__Activity__.
Find the word "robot" in the listing. Copy out each line where it occurs.

__Supplied entries__.

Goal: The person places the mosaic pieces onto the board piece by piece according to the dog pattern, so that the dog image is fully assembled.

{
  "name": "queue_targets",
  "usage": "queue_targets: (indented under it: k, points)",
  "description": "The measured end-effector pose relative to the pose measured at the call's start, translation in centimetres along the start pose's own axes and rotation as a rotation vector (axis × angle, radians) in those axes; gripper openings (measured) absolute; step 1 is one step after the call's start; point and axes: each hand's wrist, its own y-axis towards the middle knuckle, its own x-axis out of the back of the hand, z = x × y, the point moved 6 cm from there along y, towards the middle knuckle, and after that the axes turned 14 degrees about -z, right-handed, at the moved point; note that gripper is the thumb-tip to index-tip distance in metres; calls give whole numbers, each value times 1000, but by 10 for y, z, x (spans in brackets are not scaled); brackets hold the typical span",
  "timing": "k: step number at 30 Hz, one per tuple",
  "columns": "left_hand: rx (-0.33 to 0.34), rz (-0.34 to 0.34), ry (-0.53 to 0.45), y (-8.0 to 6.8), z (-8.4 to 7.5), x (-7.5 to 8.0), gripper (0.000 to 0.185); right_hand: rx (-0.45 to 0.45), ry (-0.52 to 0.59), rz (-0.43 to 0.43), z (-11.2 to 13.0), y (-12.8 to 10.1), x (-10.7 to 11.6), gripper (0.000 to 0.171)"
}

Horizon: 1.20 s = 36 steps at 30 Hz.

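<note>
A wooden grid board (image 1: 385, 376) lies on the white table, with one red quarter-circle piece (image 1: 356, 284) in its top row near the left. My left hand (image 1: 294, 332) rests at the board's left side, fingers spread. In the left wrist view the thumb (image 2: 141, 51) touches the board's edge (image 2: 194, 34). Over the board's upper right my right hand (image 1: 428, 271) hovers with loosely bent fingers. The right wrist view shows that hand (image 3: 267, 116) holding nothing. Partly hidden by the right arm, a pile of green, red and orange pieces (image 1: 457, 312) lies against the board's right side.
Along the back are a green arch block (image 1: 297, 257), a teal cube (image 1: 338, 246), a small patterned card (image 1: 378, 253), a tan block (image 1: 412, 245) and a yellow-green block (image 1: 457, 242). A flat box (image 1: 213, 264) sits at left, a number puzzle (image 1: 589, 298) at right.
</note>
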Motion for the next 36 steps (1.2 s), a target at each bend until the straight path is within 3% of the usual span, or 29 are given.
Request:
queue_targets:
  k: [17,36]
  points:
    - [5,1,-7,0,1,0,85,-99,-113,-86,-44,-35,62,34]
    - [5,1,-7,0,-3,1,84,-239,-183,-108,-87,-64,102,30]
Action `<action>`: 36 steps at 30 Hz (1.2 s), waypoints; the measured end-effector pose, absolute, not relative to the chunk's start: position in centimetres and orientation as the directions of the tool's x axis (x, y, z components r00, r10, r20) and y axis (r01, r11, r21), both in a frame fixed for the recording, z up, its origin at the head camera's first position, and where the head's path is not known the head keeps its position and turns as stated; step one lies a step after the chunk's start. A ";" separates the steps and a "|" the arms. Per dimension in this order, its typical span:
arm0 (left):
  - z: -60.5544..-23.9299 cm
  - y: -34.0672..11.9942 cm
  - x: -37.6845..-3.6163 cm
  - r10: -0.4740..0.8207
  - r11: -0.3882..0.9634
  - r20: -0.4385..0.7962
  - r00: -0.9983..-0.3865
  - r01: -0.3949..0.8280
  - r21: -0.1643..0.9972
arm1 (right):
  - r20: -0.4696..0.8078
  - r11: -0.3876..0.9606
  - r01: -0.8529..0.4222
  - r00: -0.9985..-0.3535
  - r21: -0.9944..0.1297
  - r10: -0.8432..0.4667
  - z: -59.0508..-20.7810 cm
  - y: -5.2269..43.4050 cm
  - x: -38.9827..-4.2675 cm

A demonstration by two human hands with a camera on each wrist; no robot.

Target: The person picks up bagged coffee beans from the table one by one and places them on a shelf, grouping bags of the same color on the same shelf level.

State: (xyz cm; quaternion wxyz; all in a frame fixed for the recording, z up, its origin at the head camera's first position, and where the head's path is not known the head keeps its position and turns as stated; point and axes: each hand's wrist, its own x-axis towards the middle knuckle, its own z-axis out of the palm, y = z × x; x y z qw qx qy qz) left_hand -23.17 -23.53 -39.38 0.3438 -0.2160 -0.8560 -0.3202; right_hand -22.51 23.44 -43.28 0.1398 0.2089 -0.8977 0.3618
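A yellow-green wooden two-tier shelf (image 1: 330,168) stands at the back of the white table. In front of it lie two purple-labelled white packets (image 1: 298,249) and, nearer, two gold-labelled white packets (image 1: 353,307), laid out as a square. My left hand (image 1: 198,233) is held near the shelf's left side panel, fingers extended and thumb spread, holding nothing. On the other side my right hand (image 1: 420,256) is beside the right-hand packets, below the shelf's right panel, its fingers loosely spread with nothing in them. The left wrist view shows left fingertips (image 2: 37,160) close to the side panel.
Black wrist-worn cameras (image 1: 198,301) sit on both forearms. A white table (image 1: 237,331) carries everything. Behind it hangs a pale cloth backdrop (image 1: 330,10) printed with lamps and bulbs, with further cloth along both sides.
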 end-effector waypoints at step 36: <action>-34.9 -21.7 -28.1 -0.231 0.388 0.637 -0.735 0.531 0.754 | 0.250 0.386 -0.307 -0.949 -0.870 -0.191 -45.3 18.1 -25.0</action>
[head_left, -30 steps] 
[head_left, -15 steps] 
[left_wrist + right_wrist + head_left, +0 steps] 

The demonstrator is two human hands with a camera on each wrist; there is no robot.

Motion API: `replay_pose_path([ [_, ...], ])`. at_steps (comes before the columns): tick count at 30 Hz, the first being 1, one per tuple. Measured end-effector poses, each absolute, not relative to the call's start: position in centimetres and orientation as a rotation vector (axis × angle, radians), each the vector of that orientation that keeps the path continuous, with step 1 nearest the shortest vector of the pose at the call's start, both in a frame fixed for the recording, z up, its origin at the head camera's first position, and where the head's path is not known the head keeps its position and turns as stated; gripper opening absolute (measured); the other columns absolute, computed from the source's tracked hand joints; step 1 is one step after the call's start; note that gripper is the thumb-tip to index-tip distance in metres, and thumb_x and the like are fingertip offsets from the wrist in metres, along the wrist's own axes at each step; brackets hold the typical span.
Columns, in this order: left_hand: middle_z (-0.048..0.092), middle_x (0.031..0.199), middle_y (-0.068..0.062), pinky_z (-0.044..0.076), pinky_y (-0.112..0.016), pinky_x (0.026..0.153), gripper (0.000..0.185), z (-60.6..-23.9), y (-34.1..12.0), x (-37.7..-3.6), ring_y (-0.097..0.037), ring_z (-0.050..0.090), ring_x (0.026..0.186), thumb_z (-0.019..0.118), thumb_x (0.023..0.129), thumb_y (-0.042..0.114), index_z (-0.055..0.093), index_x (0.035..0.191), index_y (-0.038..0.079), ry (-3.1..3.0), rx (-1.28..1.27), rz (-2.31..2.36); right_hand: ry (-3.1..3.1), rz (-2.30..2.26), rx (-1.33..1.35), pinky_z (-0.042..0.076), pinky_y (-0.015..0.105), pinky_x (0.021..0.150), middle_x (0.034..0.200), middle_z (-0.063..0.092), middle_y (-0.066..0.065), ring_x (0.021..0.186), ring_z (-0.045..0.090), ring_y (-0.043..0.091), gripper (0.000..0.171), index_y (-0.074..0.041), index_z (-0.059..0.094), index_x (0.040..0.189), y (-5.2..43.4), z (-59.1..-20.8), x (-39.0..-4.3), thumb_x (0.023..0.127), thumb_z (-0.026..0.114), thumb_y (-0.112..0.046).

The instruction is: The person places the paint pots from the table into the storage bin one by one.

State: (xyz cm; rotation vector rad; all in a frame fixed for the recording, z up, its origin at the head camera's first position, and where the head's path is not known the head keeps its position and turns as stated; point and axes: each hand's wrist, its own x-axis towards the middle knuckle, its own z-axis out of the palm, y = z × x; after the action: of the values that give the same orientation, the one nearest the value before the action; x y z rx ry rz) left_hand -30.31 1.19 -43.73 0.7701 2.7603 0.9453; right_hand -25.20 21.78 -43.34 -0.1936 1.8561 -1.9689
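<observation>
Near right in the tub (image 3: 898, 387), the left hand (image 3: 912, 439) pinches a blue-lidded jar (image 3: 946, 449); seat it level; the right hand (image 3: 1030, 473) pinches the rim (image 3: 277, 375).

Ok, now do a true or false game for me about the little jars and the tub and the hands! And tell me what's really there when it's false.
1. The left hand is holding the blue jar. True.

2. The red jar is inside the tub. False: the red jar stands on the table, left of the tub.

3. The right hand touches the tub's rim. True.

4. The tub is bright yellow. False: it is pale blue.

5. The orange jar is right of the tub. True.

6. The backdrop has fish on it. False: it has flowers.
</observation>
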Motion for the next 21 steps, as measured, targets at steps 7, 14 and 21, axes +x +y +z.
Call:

__Answer space__.
A demonstration by two human hands with a camera on each wrist; no robot.
The demonstrator is two human hands with a camera on each wrist; there is no robot.

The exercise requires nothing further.